A circuitous review of J.R.R. Tolkien, The Fall of Arthur, ed. by Christopher Tolkien (Boston, MA: Houghton Mifflin, 2013).
For those of us who have had a life-long passion for and of all things Tolkien, his unpublished poem “The Fall of Arthur” has always been a loving mystery for us. What could it be? How epic? Does he follow the Celtic versions, the Germanic versions, or the French versions of the story? Does his Arthur pull the sword from the stone or receive it from the Lady of the Lake? Is his Arthur more historic or more heroic? Is he Catholic or pagan?

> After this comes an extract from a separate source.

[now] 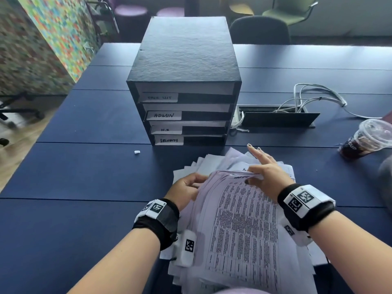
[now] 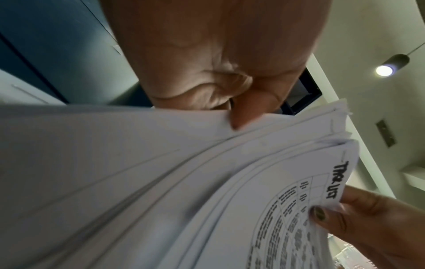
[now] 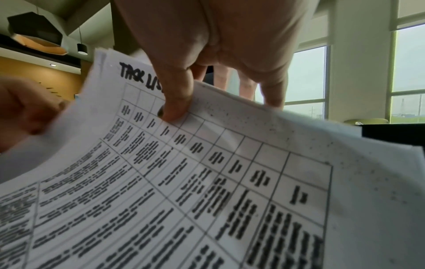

Indeed, we knew next to nothing about any of this. Only the title, really. In his published letters, Tolkien admits that he found too much explicit Christianity in the Arthurian legends, therefore negating its mythic and artistic depths. Of course, he also published his own translation of Sir Gawain complete with a commentary he had offered the BBC. Obviously, Tolkien knew all about the legends—what didn’t the man know when it came to language and myth—but most of us just assumed that he had decided to follow the path of Anglo-Saxon-Nordic myths—such as Beowulf, the Volsunga, and the Kalavala—for his own legendarium, ignoring the Celtic.
This was a man, after all, who held such patriotism toward the Anglo-Saxon traditions that he spent a goodly part of his academic career demonstrating that the Scandinavian language (and even laws) held more sway over the English people than any other tradition. When it came to history and culture, if not politics, he was a Whig to the extreme.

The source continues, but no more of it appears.